How to complete this task - Return exactly the span of lines in the following data that opens with the line containing "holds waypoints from" and closes with the line containing "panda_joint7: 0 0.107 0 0". Include nothing else.

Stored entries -
::::

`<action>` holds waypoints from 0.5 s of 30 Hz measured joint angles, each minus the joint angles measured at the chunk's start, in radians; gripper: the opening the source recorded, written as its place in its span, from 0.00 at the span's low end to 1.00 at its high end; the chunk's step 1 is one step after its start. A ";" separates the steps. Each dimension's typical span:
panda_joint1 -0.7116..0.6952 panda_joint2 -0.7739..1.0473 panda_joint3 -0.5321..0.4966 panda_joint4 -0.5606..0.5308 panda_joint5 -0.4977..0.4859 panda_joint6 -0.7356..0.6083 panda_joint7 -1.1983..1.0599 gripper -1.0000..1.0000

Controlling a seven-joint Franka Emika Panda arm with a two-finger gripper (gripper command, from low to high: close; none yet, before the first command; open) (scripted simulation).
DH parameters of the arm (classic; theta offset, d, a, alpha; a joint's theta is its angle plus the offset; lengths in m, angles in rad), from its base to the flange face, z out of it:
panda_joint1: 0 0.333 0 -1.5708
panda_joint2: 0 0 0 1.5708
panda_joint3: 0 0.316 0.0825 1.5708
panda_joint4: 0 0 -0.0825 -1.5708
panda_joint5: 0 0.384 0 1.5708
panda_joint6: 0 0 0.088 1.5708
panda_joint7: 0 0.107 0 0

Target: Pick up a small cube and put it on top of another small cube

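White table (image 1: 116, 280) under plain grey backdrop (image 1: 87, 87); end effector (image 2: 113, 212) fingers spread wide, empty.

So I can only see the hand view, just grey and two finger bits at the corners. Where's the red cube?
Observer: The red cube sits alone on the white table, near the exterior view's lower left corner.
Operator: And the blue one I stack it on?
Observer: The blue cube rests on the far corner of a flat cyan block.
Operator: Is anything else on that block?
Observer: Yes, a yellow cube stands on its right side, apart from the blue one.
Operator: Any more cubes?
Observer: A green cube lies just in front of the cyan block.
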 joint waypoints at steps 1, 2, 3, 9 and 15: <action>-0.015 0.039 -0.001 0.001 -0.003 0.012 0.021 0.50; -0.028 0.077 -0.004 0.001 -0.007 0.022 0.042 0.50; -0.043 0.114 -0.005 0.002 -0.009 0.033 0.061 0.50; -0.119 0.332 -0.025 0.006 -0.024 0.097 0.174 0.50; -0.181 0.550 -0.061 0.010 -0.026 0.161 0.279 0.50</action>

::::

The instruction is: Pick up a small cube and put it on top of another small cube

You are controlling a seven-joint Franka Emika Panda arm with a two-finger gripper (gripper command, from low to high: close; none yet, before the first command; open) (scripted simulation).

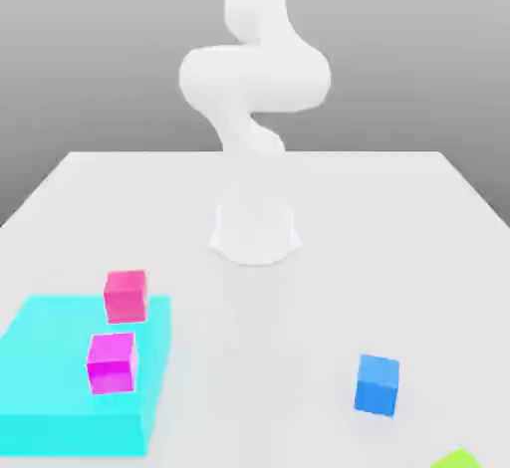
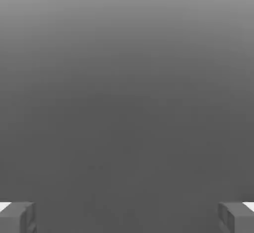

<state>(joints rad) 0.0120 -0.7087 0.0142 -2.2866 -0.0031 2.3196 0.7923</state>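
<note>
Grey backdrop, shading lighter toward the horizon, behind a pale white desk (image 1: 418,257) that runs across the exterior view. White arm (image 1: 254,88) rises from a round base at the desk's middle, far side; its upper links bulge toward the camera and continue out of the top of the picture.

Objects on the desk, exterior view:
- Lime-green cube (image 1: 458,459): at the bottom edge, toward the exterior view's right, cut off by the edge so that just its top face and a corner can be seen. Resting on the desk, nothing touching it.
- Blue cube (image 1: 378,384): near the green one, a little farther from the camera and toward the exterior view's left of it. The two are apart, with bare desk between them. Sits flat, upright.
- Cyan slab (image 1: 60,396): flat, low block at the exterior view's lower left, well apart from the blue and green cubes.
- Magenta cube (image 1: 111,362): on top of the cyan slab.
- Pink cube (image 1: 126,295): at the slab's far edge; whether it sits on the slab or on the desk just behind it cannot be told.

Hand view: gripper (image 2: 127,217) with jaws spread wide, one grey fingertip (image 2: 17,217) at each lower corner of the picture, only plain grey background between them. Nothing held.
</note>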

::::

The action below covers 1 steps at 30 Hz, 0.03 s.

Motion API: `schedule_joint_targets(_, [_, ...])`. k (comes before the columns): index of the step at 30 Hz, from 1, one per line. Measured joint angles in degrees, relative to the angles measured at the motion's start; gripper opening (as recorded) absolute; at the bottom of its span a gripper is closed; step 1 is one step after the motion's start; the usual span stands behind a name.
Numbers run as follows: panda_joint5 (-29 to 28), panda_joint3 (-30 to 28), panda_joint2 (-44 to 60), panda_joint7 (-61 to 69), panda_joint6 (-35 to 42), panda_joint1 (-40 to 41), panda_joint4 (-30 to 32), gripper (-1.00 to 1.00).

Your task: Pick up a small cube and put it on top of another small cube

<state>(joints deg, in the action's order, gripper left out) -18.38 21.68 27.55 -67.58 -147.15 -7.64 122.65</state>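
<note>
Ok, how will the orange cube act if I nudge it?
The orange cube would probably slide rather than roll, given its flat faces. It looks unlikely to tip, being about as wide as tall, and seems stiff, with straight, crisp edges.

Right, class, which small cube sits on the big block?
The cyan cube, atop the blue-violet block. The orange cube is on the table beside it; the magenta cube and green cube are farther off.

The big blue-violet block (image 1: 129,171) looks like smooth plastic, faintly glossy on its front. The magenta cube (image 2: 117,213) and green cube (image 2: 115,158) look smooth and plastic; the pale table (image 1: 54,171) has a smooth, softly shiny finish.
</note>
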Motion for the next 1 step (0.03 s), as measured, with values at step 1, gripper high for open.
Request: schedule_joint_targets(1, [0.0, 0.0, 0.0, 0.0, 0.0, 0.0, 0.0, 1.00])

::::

Answer area -
`<action>` holds waypoints from 0.5 s of 30 Hz measured joint angles, each minus the joint angles measured at the chunk's start, in radians; gripper: the opening the source recorded, written as its place in its span, from 0.00 at the span's low end to 1.00 at its high end; the chunk's step 1 is one step after its start. A ";" separates the steps. Each dimension's typical span:
panda_joint1 -0.7116..0.6952 panda_joint2 -0.7739..1.0473 panda_joint3 -0.5321..0.4966 panda_joint4 -0.5606..0.5308 panda_joint5 -0.4977..0.4859 panda_joint6 -0.7356..0.6083 panda_joint7 -1.1983..1.0599 gripper -1.0000..1.0000

Controlling a seven-joint Franka Emika Panda arm with a two-finger gripper (gripper command, from low to high: close; none yet, before the first command; open) (scripted simulation).
DH parameters of the arm (classic; theta offset, d, a, alpha; a joint's theta is its angle plus the offset; lengths in m, angles in rad), from its base to the flange face, z out of it:
panda_joint1: 0 0.333 0 -1.5708
panda_joint2: 0 0 0 1.5708
panda_joint3: 0 0.316 0.0825 1.5708
panda_joint4: 0 0 -0.0825 -1.5708
panda_joint5: 0 0.384 0 1.5708
panda_joint6: 0 0 0.088 1.5708
panda_joint7: 0 0.107 0 0

No other output was requested.